After washing with PBS, tissues and cells were collected in RIPA lysis buffer (Cat#FD009, Fdbio Science, China) containing phosphatase and protease inhibitors, followed by protein extraction through lysis at RT for 30 min. Proteins were separated by SDS-PAGE and transferred to polyvinylidene fluoride membranes (Cat#IPVH0010, Millipore, USA) according to standard protocols. Membranes were blocked with 5% skim milk for 1 h at RT, then cut horizontally based on molecular weight, as labelled by Precision Plus Protein (10—250 kD, Cat#1610374S, Bio-Rad, USA). Membranes were incubated with primary antibody at 4 °C overnight.
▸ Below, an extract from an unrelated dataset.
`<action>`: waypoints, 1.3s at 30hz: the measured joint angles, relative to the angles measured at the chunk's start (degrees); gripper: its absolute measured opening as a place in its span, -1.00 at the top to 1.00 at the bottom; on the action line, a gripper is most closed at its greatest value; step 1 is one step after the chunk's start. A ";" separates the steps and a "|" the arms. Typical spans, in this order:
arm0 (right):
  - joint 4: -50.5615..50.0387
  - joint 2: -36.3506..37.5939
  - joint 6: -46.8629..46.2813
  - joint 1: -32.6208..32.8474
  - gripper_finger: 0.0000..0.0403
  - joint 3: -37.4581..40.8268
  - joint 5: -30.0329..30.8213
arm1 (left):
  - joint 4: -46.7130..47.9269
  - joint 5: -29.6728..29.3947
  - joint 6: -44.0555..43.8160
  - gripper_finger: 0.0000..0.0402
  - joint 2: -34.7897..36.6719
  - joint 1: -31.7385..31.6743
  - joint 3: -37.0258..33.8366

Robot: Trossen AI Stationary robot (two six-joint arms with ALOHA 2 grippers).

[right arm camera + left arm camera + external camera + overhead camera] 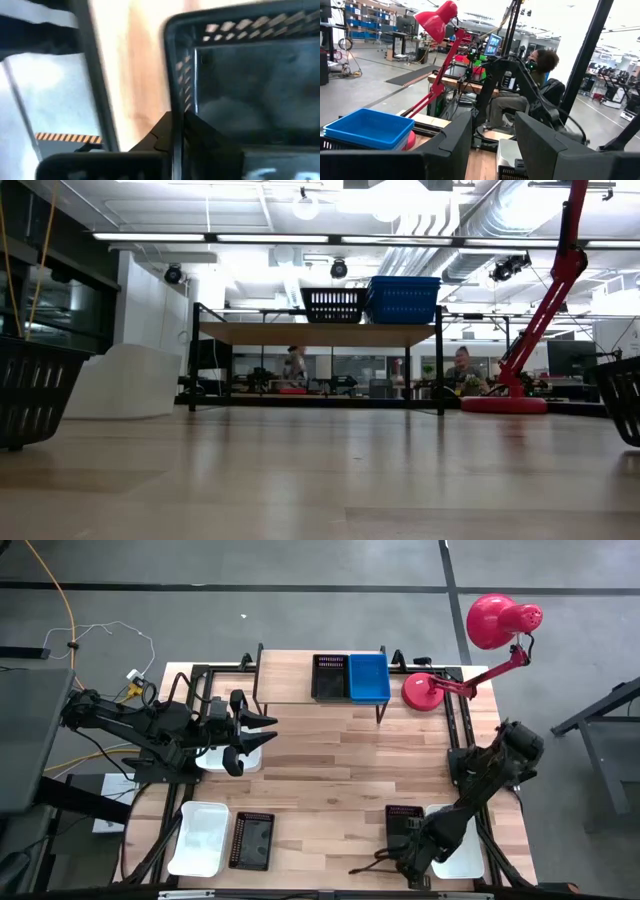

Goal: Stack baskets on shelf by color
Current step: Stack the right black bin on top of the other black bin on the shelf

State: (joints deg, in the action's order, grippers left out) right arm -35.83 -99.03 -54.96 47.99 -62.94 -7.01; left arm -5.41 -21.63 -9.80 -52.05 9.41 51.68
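The shelf stands at the table's far edge. On its top sit a black basket and a blue basket, side by side and also seen in the low view. My left gripper is open and level above a white basket near the table's left side. My right gripper is low at the near right, shut on a black basket. A white basket lies beside that one. My right gripper holds the black basket by one wall, at the rim near a corner. One finger is outside the wall and one inside. The fingers come from the table's near side, slanting down. I cannot tell whether the basket is lifted.
A white basket and a black basket lie at the near left. A red desk lamp stands on the far right, beside the shelf. Bare wood fills the table's middle. People sit in the room behind.
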 joint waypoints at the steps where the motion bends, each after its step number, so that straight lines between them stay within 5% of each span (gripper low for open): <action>1: -0.45 1.49 0.77 -0.59 0.91 0.00 0.03 | 0.00 -0.02 0.00 0.31 0.00 0.00 0.00; 6: -2.96 12.16 11.43 -6.16 0.98 0.00 0.36 | 0.00 -0.02 -0.02 0.31 0.00 0.00 0.00; 10: 0.54 20.87 21.92 -14.32 1.00 -0.52 -5.35 | 0.00 -0.02 -0.02 0.31 0.00 0.00 0.00; 14: 2.13 23.48 33.75 -22.72 1.00 -8.12 -6.44 | -0.01 -0.02 -0.02 0.31 0.00 0.00 0.00; 22: -11.91 14.65 56.62 -37.24 1.00 -34.37 5.83 | -0.02 -0.02 -0.03 0.31 0.00 0.02 0.00; 28: -24.12 4.69 65.44 -46.51 1.00 -49.21 13.18 | -0.38 -0.02 -0.04 0.31 0.00 0.02 0.00; 39: -26.92 -7.06 68.56 -55.91 1.00 -53.46 18.62 | -0.44 -0.02 -0.04 0.31 0.00 0.02 0.00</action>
State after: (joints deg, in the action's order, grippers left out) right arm -62.75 -106.09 13.60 -7.92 -116.40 11.61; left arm -5.85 -21.65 -9.85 -52.05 9.43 51.68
To detect phosphorylated proteins at the same site, membranes were stripped using Stripping buffer (Cat#ab282569, Abcam, UK), re-blocked with 5% skim milk for 1 h at RT, and incubated with primary antibody overnight at 4 °C. On the following day, horseradish peroxidase (HRP)-conjugated secondary antibodies were applied, and enhanced chemiluminescence was used to detect target protein expression levels. Information on the antibodies utilized is provided in Supplementary materials Table 1.

Statistical analyses

Statistical analysis was performed using SPSS 25.0 software. Comparisons were made using the t-test, one-way ANOVA, or two-way ANOVA, followed by Tukey's post hoc test. Data are presented as mean ± S.D. (n ≥ 3), with P < 0.05 considered statistically significant.